__WORK TASK__: In your answer, every line of the records should be written out exactly.

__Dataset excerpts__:

━━━━━━

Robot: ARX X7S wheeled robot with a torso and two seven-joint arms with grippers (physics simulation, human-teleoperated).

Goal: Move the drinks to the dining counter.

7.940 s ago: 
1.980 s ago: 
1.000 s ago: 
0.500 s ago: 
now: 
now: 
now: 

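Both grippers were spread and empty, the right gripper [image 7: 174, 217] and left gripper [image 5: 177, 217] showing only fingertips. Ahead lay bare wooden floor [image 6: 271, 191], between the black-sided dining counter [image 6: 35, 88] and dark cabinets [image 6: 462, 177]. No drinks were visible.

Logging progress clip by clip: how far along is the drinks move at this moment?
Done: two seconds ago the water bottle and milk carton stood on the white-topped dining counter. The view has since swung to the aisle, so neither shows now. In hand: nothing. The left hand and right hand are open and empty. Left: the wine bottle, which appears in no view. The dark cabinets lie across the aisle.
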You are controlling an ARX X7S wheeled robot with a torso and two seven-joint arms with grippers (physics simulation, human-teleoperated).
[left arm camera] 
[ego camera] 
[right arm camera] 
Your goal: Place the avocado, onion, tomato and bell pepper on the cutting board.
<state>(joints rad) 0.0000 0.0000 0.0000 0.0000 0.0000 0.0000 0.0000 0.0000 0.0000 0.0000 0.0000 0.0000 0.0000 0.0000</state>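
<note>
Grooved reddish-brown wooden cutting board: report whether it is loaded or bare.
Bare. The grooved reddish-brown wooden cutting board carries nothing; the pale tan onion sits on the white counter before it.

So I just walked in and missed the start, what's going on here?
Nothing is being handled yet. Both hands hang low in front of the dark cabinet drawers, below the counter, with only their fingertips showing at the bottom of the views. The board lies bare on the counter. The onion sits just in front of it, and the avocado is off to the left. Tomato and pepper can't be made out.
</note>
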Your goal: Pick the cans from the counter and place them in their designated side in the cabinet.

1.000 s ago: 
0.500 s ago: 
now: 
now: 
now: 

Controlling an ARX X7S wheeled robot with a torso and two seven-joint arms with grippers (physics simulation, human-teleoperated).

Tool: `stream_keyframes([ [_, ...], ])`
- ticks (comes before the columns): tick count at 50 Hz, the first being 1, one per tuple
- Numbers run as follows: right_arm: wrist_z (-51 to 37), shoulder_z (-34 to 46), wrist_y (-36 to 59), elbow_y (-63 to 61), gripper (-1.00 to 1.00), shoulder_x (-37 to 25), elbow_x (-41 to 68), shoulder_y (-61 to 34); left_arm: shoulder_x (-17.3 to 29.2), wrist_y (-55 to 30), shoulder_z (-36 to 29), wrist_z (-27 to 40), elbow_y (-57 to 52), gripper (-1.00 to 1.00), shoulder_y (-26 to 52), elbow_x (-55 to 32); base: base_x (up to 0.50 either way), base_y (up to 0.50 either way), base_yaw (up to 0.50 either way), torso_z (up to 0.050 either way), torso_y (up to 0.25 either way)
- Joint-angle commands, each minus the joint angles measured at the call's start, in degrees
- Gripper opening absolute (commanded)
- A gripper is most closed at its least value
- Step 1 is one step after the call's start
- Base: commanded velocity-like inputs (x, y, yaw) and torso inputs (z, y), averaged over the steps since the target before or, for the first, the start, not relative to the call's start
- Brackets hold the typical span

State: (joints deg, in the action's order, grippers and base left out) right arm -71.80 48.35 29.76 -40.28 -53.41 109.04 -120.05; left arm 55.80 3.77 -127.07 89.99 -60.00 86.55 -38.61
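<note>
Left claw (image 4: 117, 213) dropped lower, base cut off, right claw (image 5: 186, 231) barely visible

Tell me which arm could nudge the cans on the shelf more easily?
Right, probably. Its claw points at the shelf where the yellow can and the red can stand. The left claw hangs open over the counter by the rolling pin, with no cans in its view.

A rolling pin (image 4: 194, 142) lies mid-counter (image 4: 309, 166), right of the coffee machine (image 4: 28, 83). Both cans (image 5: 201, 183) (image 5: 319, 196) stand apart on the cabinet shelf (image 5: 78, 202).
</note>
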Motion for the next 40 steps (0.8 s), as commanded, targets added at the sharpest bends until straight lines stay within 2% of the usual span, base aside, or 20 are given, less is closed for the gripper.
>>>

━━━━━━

__REPLY__:
Robot: ARX X7S wheeled robot with a torso and two seven-joint arms with grippers (physics simulation, human-teleoperated).

Goal: Move the drinks to the dining counter.

7.940 s ago: 
1.980 s ago: 
1.000 s ago: 
0.500 s ago: 
now: 
now: 
now: 

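Both grippers were spread and empty, the right gripper [image 7: 174, 217] and left gripper [image 5: 177, 217] showing only fingertips. Ahead lay bare wooden floor [image 6: 271, 191], between the black-sided dining counter [image 6: 35, 88] and dark cabinets [image 6: 462, 177]. No drinks were visible.

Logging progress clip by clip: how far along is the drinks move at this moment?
Done: two seconds ago the water bottle and milk carton stood on the white-topped dining counter. The view has since swung to the aisle, so neither shows now. In hand: nothing. The left hand and right hand are open and empty. Left: the wine bottle, which appears in no view. The dark cabinets lie across the aisle.
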You are controlling an ARX X7S wheeled robot with a torso and two seven-joint arms with grippers (physics simulation, human-teleoperated).
[left arm camera] 
[ego camera] 
[right arm camera] 
Your goal: Place the avocado, onion, tomato and bell pepper on the cutting board.
<state>(joints rad) 0.0000 0.0000 0.0000 0.0000 0.0000 0.0000 0.0000 0.0000 0.0000 0.0000 0.0000 0.0000 0.0000 0.0000</state>
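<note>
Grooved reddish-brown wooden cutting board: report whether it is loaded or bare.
Bare. The grooved reddish-brown wooden cutting board carries nothing; the pale tan onion sits on the white counter before it.

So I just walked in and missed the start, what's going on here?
Nothing is being handled yet. Both hands hang low in front of the dark cabinet drawers, below the counter, with only their fingertips showing at the bottom of the views. The board lies bare on the counter. The onion sits just in front of it, and the avocado is off to the left. Tomato and pepper can't be made out.
</note>
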Your goal: Pick the cans from the counter and place them in their designated side in the cabinet.

1.000 s ago: 
0.500 s ago: 
now: 
now: 
now: 

Controlling an ARX X7S wheeled robot with a torso and two seven-joint arms with grippers (physics simulation, human-teleoperated).

Tool: `stream_keyframes([ [_, ...], ])`
- ticks (comes before the columns): tick count at 50 Hz, the first being 1, one per tuple
- Numbers run as follows: right_arm: wrist_z (-51 to 37), shoulder_z (-34 to 46), wrist_y (-36 to 59), elbow_y (-63 to 61), gripper (-1.00 to 1.00), shoulder_x (-37 to 25), elbow_x (-41 to 68), shoulder_y (-61 to 34); left_arm: shoulder_x (-17.3 to 29.2), wrist_y (-55 to 30), shoulder_z (-36 to 29), wrist_z (-27 to 40), elbow_y (-57 to 52), gripper (-1.00 to 1.00), shoulder_y (-26 to 52), elbow_x (-55 to 32); base: base_x (up to 0.50 either way), base_y (up to 0.50 either way), base_yaw (up to 0.50 either way), torso_z (up to 0.050 either way), torso_y (up to 0.25 either way)
- Joint-angle commands, each minus the joint angles measured at the call's start, in degrees
- Gripper opening absolute (commanded)
- A gripper is most closed at its least value
- Step 1 is one step after the call's start
- Base: commanded velocity-like inputs (x, y, yaw) and torso inputs (z, y), averaged over the steps since the target before or, for the first, the start, not relative to the call's start
- Brackets hold the typical span

State: (joints deg, in the action's order, grippers and base left out) right arm -71.80 48.35 29.76 -40.28 -53.41 109.04 -120.05; left arm 55.80 3.77 -127.07 89.99 -60.00 86.55 -38.61
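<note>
Left claw (image 4: 117, 213) dropped lower, base cut off, right claw (image 5: 186, 231) barely visible

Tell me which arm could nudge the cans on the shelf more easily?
Right, probably. Its claw points at the shelf where the yellow can and the red can stand. The left claw hangs open over the counter by the rolling pin, with no cans in its view.

A rolling pin (image 4: 194, 142) lies mid-counter (image 4: 309, 166), right of the coffee machine (image 4: 28, 83). Both cans (image 5: 201, 183) (image 5: 319, 196) stand apart on the cabinet shelf (image 5: 78, 202).
</note>
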Motion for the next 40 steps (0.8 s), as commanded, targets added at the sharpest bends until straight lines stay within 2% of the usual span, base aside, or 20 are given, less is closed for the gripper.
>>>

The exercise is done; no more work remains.